Copy the entries exactly. Leave out any pictures.

● ● ● ●

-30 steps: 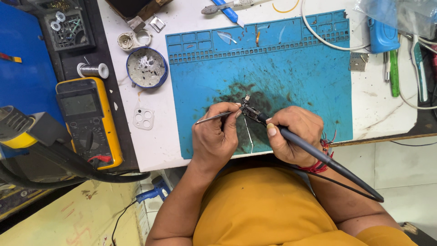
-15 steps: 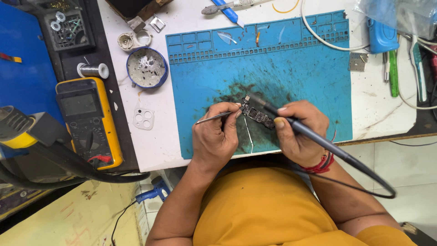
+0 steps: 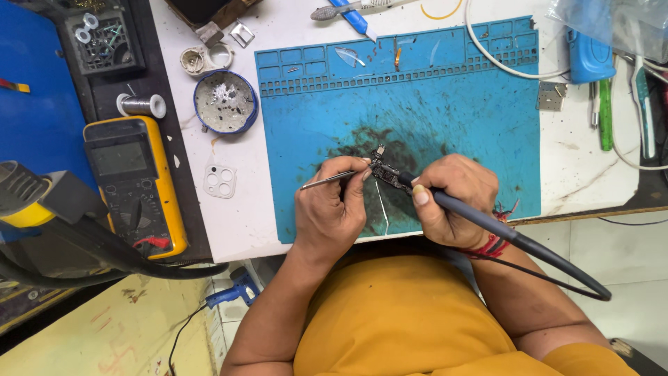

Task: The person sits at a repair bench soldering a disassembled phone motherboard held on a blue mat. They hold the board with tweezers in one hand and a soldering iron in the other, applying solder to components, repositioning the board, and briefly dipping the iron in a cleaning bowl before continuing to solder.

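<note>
Small circuit board (image 3: 387, 174): on blue mat (image 3: 473, 104), dark-stained centre patch, betw. both hands. Left hand (image 3: 334, 212): fingers pinched on tweezers (image 3: 327, 182), tips at board's left edge. Right hand (image 3: 452, 198): fingers wrapped round soldering iron (image 3: 487, 223), tip on board. Mat's upper half open; near tabletop (image 3: 243, 223) edge just below hands; multimeter (image 3: 136, 184) well left

Left hand (image 3: 332, 212) pinches tweezers (image 3: 330, 181), tips on a small circuit board (image 3: 387, 171) lying on the stained blue mat (image 3: 473, 125). Right hand (image 3: 452, 198) grips a black soldering iron (image 3: 487, 223) like a pen, tip at the same board, cord trailing off to its right. Left of the left hand: yellow multimeter (image 3: 136, 184), a white camera bezel (image 3: 220, 182), a round dish of bits (image 3: 225, 102) and a solder spool (image 3: 141, 106) further out.
</note>
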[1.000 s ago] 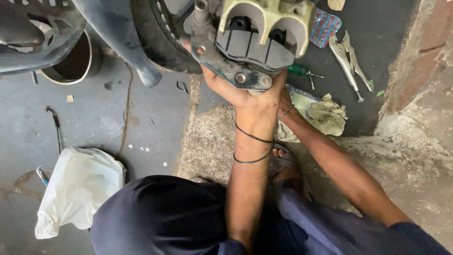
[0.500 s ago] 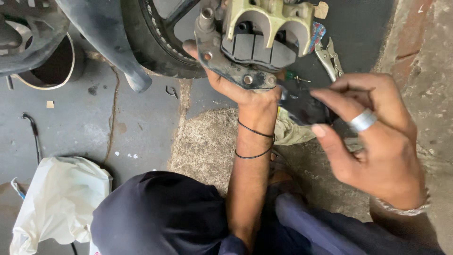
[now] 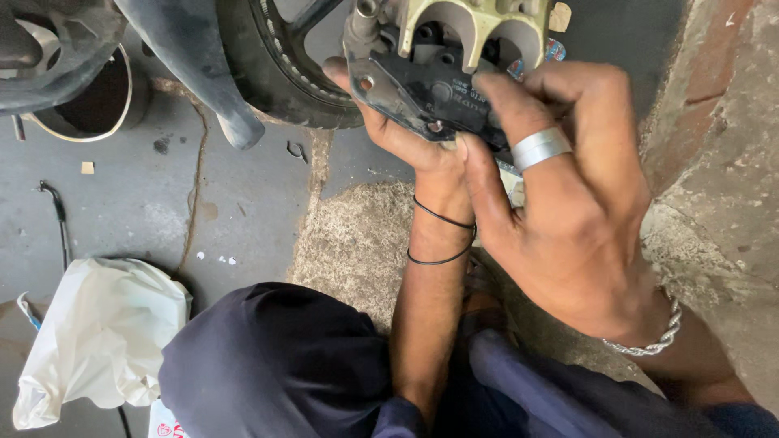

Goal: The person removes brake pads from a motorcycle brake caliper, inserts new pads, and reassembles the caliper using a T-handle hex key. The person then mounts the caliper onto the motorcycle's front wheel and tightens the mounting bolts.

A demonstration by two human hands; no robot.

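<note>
Dark, greasy metal is what both hands meet on: a brake pad (image 3: 426, 101) on its backing plate, held up against the pale yellowish caliper (image 3: 475, 28) just above it. The left hand (image 3: 398, 130) cups the plate from below, fingers curled shut round its lower edge, while the right hand (image 3: 560, 195) closes over the pad's near end, thumb and forefinger pinching it (a broad silver ring (image 3: 540, 148) shows on one finger). To my eye the step in hand is seating or working the pad at the caliper's mouth, and the next move would call for keeping the plate square to the slot while the right hand's pinch guides it. Room is tight above the grip, where the caliper and the black tyre (image 3: 276, 73) crowd in; a rough wall (image 3: 722, 162) hems in the right. Below and left of the hands the concrete floor (image 3: 243, 203) gives more space, with a white plastic bag (image 3: 101, 341) and a round container (image 3: 89, 97) lying well apart.
</note>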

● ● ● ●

__Result of this task__:
-30 steps: 
-15 steps: 
+0 steps: 

Task: The person sits at a repair bench soldering a disassembled phone motherboard held on a blue mat. They hold the board with tweezers in one hand and a soldering iron in the other, applying solder to components, repositioning the board, and briefly dipping the iron in a cleaning bowl before continuing to solder.

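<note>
Small circuit board (image 3: 387, 174): on blue mat (image 3: 473, 104), dark-stained centre patch, betw. both hands. Left hand (image 3: 334, 212): fingers pinched on tweezers (image 3: 327, 182), tips at board's left edge. Right hand (image 3: 452, 198): fingers wrapped round soldering iron (image 3: 487, 223), tip on board. Mat's upper half open; near tabletop (image 3: 243, 223) edge just below hands; multimeter (image 3: 136, 184) well left

Left hand (image 3: 332, 212) pinches tweezers (image 3: 330, 181), tips on a small circuit board (image 3: 387, 171) lying on the stained blue mat (image 3: 473, 125). Right hand (image 3: 452, 198) grips a black soldering iron (image 3: 487, 223) like a pen, tip at the same board, cord trailing off to its right. Left of the left hand: yellow multimeter (image 3: 136, 184), a white camera bezel (image 3: 220, 182), a round dish of bits (image 3: 225, 102) and a solder spool (image 3: 141, 106) further out.
</note>
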[1.000 s ago] 
[0.500 s ago] 
[now] 

Goal: The person removes brake pads from a motorcycle brake caliper, inserts new pads, and reassembles the caliper using a T-handle hex key. The person then mounts the caliper onto the motorcycle's front wheel and tightens the mounting bolts.

A demonstration by two human hands; no robot.

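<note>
Dark, greasy metal is what both hands meet on: a brake pad (image 3: 426, 101) on its backing plate, held up against the pale yellowish caliper (image 3: 475, 28) just above it. The left hand (image 3: 398, 130) cups the plate from below, fingers curled shut round its lower edge, while the right hand (image 3: 560, 195) closes over the pad's near end, thumb and forefinger pinching it (a broad silver ring (image 3: 540, 148) shows on one finger). To my eye the step in hand is seating or working the pad at the caliper's mouth, and the next move would call for keeping the plate square to the slot while the right hand's pinch guides it. Room is tight above the grip, where the caliper and the black tyre (image 3: 276, 73) crowd in; a rough wall (image 3: 722, 162) hems in the right. Below and left of the hands the concrete floor (image 3: 243, 203) gives more space, with a white plastic bag (image 3: 101, 341) and a round container (image 3: 89, 97) lying well apart.
</note>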

That concludes the answer to the exercise.